(WHAT THIS TASK INVOLVES): The string "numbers" may appear on lines of the entries below; report how many such lines there are, and only that.

Data items:
-- -- --

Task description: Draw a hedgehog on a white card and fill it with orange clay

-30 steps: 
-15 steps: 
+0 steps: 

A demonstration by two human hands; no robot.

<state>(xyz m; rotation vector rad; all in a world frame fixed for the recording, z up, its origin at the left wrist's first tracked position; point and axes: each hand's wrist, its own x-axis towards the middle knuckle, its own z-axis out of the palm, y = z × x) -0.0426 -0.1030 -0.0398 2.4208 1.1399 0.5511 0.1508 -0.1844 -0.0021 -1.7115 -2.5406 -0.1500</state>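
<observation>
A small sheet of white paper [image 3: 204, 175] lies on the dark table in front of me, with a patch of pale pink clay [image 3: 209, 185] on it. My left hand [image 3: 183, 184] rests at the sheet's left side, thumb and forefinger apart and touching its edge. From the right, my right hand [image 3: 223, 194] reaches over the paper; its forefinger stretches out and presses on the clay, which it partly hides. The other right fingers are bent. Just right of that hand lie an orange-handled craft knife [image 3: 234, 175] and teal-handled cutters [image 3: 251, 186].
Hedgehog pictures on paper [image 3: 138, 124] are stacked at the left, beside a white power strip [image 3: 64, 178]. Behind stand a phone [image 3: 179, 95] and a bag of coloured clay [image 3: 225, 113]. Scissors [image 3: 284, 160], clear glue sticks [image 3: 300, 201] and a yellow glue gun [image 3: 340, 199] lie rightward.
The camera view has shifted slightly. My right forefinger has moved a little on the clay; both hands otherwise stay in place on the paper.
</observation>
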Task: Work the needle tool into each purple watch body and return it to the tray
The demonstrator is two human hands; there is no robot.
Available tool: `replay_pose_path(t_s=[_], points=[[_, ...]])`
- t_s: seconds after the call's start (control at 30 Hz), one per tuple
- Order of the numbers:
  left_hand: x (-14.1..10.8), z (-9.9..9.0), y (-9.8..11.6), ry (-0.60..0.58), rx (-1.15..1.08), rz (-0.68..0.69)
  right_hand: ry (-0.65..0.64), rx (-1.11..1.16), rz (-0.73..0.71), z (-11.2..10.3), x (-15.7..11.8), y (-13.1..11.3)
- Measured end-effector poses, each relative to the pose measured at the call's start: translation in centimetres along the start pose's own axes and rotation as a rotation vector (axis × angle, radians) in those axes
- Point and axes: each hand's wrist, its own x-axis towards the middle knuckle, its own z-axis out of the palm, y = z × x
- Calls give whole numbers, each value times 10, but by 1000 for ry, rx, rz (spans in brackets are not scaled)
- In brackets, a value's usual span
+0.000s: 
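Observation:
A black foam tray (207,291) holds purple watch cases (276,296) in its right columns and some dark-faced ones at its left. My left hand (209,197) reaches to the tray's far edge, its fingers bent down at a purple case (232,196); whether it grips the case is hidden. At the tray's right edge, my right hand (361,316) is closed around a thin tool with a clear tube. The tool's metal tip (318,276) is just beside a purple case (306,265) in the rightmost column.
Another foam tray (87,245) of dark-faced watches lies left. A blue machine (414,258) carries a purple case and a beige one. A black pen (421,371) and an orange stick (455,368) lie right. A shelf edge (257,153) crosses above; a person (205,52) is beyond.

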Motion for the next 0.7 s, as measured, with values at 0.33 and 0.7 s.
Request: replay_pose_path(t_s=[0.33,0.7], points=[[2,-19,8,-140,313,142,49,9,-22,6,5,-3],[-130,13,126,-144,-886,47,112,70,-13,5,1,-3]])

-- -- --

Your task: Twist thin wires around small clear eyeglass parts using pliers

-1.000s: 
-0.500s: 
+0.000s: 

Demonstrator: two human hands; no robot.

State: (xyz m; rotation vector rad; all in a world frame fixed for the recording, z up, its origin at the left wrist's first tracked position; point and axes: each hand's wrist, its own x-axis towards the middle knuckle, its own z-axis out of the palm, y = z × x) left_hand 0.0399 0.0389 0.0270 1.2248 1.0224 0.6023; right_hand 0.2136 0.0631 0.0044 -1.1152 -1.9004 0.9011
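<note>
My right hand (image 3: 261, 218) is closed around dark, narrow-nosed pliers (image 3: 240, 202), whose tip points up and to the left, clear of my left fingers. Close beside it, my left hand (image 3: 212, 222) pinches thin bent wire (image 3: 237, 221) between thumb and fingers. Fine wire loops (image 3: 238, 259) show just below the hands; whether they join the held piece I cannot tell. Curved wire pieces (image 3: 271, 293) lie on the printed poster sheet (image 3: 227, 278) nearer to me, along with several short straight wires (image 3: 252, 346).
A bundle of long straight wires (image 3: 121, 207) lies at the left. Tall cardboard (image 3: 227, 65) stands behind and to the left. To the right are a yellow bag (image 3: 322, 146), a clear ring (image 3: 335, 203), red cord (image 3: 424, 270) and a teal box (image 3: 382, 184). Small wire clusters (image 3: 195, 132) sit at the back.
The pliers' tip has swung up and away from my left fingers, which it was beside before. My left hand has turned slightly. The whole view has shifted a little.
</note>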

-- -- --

(YOUR SOLUTION): 2